• Task item:
Instruction for the data below: set down exactly the lines from the line with "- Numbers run" to the line with "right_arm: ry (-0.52", inclusive, and no others.

START Material for the task

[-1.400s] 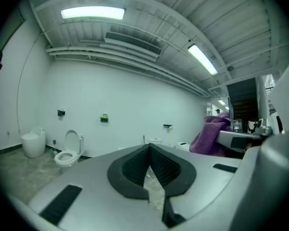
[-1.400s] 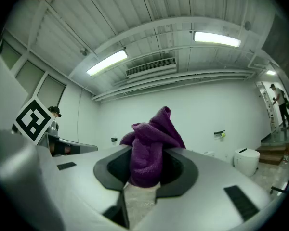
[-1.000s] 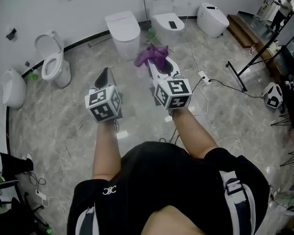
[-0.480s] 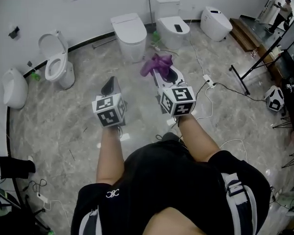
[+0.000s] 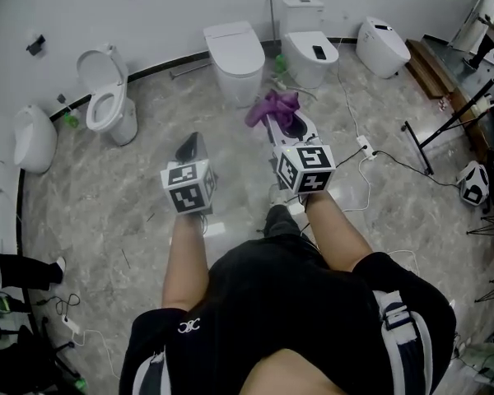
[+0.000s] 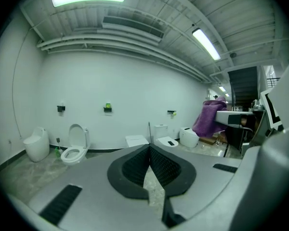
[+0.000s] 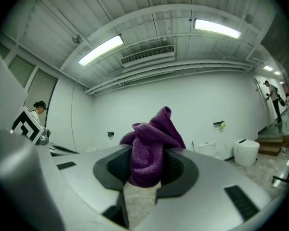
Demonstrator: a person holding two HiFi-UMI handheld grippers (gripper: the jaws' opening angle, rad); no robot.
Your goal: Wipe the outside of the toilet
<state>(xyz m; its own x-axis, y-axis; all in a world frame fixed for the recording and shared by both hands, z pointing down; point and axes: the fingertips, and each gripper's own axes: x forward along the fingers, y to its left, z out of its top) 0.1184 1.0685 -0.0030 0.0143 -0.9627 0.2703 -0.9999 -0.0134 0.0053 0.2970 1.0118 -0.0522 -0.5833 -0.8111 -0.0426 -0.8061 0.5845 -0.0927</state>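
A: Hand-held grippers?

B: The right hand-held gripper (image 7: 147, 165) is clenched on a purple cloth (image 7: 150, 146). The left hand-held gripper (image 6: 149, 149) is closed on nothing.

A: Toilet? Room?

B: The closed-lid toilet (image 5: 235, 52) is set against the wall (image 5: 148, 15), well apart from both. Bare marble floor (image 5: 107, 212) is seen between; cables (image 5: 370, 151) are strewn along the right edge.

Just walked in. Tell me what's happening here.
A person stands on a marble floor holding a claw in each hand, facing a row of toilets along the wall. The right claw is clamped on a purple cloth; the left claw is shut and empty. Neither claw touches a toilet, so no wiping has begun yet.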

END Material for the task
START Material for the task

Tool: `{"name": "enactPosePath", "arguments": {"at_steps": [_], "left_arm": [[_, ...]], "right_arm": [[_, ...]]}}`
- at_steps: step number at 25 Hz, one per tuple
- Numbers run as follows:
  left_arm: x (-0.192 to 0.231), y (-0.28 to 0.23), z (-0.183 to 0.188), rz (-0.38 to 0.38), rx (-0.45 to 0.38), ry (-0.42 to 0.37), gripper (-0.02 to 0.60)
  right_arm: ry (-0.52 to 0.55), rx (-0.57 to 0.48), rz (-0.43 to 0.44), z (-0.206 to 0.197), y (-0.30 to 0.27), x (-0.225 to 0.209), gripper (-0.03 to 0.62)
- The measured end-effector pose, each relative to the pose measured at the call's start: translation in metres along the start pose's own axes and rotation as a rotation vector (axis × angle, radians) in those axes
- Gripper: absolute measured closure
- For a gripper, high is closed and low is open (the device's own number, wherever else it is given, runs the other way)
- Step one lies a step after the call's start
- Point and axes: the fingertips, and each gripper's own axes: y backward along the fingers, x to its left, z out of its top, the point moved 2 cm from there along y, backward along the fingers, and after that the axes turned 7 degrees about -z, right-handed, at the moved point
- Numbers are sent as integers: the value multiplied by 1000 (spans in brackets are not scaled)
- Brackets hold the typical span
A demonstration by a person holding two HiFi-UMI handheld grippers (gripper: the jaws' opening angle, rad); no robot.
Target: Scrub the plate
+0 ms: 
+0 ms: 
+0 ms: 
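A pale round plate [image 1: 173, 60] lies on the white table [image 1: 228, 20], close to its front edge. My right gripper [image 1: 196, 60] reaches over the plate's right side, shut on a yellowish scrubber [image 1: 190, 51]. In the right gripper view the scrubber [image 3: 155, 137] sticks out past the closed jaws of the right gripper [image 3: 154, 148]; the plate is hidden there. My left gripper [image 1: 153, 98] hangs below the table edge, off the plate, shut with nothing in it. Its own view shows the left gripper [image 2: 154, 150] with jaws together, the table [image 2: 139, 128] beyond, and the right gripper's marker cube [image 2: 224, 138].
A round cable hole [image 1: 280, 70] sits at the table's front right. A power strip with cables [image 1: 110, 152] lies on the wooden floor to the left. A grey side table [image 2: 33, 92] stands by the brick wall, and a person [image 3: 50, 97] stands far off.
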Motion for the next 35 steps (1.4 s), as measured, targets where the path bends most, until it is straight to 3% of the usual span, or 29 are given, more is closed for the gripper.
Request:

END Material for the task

• Task solution:
- Numbers run as follows:
  left_arm: x (-0.192 to 0.231), y (-0.28 to 0.23), z (-0.183 to 0.188), rz (-0.38 to 0.38), rx (-0.45 to 0.38), ry (-0.42 to 0.37), gripper (-0.02 to 0.60)
  right_arm: ry (-0.52 to 0.55), rx (-0.57 to 0.48), rz (-0.43 to 0.44), z (-0.206 to 0.197), y (-0.30 to 0.27), x (-0.225 to 0.209), gripper (-0.03 to 0.62)

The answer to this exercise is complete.